Schottenheimer explained that often the double-teams were more of a safety shading his way to Lockett’s side. Regardless, Schottenheimer said Lockett is going to have to get used to more attention with Baldwin gone.

Said Schottenheimer: “I think people know he’s (Lockett) a really good football player. The more DK makes plays, that certainly helps. We’ve got lots of guys that can make plays, but he should get used to seeing more attention, I think. Again, he’s the type of guy that he can work even when he’s getting double-teamed. He’s got the awareness that we’ve talked here. He’s got the awareness to get open because he’s so smart and so instinctive. I don’t think that the great players, even a double-team can get always keep them from getting the ball.”

Schottenheimer says on third-and-long, he’ll live to fight another day

One of Seattle’s big issues Sunday was suffering losses on first and second downs that resulted in third-and long.

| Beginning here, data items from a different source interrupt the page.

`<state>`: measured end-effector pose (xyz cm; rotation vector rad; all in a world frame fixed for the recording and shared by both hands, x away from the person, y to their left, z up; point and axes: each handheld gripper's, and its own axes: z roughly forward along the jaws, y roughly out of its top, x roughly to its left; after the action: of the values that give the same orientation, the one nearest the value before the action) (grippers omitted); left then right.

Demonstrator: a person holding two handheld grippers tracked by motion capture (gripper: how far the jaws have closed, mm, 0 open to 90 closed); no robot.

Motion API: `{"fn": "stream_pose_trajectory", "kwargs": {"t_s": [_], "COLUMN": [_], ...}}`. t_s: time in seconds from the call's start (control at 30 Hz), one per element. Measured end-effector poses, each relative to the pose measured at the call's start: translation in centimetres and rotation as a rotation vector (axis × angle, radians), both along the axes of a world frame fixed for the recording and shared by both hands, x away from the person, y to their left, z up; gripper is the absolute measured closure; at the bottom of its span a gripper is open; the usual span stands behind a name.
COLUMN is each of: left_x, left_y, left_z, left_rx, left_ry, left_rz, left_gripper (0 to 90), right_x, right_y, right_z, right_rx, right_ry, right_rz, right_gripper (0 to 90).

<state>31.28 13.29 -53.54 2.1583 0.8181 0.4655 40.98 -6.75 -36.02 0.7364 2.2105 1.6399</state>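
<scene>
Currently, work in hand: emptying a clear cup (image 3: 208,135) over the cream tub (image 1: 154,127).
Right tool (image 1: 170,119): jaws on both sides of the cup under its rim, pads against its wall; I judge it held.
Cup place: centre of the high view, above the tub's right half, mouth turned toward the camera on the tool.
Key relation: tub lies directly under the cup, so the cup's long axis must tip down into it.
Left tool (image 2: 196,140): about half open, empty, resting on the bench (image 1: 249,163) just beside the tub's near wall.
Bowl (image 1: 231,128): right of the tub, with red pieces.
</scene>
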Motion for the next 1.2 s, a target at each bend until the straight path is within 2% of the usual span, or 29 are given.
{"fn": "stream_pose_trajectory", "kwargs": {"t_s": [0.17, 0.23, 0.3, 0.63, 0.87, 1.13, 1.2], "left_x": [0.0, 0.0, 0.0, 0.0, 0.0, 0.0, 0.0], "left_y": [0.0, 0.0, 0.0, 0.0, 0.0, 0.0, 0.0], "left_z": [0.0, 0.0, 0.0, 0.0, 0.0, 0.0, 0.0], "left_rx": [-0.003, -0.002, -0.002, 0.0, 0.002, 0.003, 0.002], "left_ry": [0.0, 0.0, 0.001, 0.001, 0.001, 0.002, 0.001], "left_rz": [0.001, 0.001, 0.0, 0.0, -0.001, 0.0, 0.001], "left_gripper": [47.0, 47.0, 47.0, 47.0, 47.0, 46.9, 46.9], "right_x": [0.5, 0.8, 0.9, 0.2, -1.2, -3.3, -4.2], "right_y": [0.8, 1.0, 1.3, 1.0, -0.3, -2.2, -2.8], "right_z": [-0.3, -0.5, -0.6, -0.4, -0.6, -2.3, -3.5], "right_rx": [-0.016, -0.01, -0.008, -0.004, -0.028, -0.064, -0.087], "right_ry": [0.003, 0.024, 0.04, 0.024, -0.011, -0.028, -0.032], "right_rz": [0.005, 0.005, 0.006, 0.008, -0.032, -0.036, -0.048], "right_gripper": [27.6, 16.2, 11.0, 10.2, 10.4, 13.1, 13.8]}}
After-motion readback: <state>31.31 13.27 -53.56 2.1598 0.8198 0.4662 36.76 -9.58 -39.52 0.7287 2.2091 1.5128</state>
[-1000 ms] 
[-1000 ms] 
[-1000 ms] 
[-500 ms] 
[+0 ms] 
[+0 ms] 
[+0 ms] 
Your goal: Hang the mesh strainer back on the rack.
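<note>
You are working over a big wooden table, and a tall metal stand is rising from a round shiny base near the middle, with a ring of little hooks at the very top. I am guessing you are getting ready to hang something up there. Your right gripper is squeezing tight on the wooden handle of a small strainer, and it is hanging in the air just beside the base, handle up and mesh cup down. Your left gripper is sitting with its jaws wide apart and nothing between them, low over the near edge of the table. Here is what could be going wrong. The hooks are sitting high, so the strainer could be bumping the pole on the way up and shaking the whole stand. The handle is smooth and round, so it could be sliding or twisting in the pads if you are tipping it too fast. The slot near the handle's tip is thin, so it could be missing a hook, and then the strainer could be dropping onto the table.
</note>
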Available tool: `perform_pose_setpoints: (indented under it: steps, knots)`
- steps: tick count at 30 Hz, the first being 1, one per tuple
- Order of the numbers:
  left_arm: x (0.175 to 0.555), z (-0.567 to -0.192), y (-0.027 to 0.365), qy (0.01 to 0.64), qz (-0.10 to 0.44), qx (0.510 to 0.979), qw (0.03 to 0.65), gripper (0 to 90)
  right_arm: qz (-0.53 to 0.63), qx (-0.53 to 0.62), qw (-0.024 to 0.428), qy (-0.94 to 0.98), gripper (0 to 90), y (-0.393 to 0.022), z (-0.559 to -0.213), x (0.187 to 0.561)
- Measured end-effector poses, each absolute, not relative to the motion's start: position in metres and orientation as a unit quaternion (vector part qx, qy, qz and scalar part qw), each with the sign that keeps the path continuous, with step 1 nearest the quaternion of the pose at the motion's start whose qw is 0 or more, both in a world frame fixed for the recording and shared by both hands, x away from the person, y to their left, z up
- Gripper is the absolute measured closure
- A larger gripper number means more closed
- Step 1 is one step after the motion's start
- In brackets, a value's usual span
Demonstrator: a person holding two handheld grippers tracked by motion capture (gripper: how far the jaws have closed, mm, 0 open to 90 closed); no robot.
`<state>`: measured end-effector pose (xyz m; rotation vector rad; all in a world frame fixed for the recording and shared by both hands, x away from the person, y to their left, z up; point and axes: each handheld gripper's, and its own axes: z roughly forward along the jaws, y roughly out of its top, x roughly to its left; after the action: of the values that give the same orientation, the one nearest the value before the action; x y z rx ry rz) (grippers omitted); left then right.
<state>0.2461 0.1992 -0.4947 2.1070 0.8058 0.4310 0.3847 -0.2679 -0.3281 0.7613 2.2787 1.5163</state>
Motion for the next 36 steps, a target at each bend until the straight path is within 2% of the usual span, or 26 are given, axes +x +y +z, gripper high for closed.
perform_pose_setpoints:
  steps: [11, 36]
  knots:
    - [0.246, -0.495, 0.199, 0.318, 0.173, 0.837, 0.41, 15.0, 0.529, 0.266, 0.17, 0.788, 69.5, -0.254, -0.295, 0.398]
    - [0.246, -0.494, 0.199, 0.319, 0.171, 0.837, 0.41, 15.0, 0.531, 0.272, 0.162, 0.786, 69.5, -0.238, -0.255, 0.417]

Seattle had five third-and-16s on 12 possessions.

And if Seahawks fans grew frustrated that at times the Seahawks were conservative in those situations — they ran on two of them and threw short passes on two others (though one was the run-out-the-clock drive at the end of the game) — Schottenheimer said that’s partially by design.

I think that’s one thing that we looked at as a staff this week, maybe some other calls or things that can help us. Again, when we looked at the third-down numbers, we came at it really frustrated, you know? Really, when you look at it, I think we were four of seven on third-and-nine or less. We had five that were third-and-16-plus. I mean, shoot, I was over there booing. What are we doing? Again, we own it and that’s not the position you want to put yourself in. Is it difficult? Sure. Of course, as the play-caller, you have the responsibility to understand how the game is playing. It was back and forth. It’s a third-and-25? Yeah, I’m going to hand it off. I’m not going to apologize about that or hand it off and let Michael Dickson hit a boom punt. Maybe if the game is going a little different, maybe you try and take different shots and things like that. That’s my job as a coordinator to kind of, again, feel what’s going on, how the game is playing out. I told the guys, there’s not a lot of great calls on third-and-22. It’s funny. You get on the headset and you start asking for suggestions “and it’s like you’re on an island by yourself — no one says a word.”